Repeat every line of the data exactly, but not the pictures.
━━━ DATA
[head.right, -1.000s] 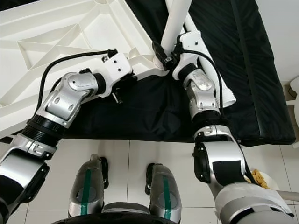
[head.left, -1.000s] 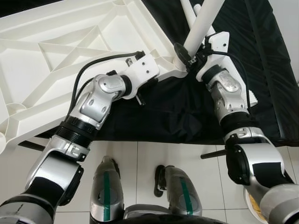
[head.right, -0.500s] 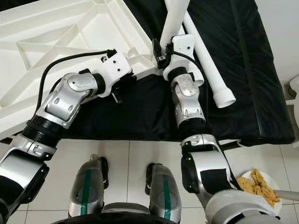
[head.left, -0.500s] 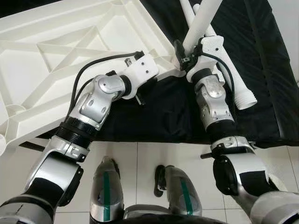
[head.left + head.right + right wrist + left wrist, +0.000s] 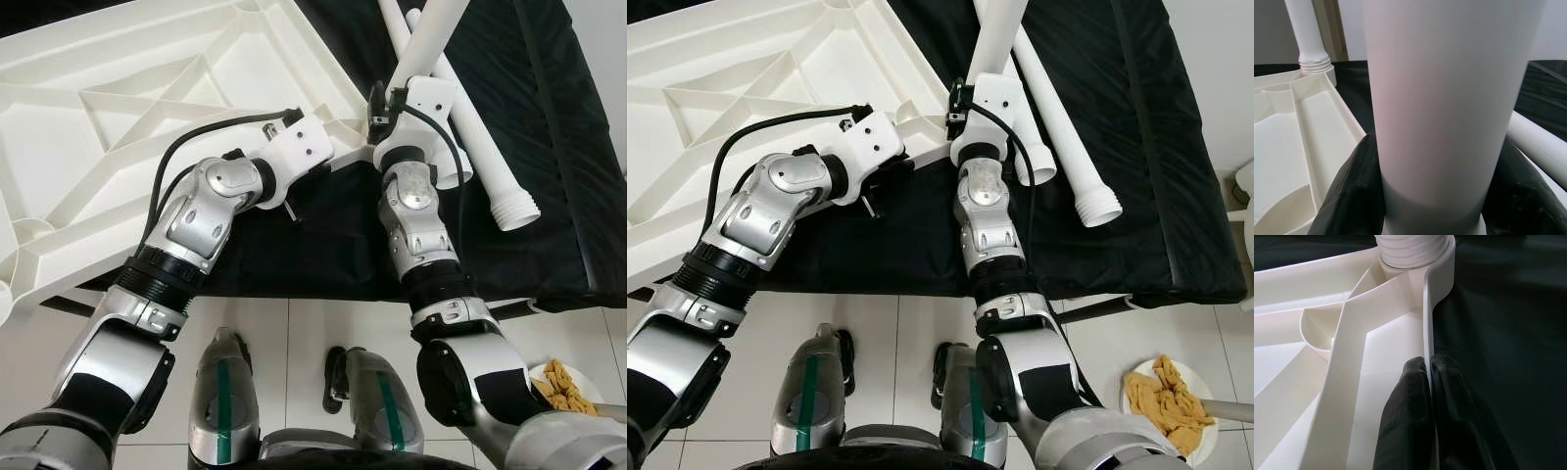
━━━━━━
**ANSWER SECTION**
[head.right, -1.000s] 
[head.left, -1.000s] 
[head.right, -0.500s] 
[head.left, -0.500s] 
[head.left + head.right + right wrist + left wrist, +0.000s] 

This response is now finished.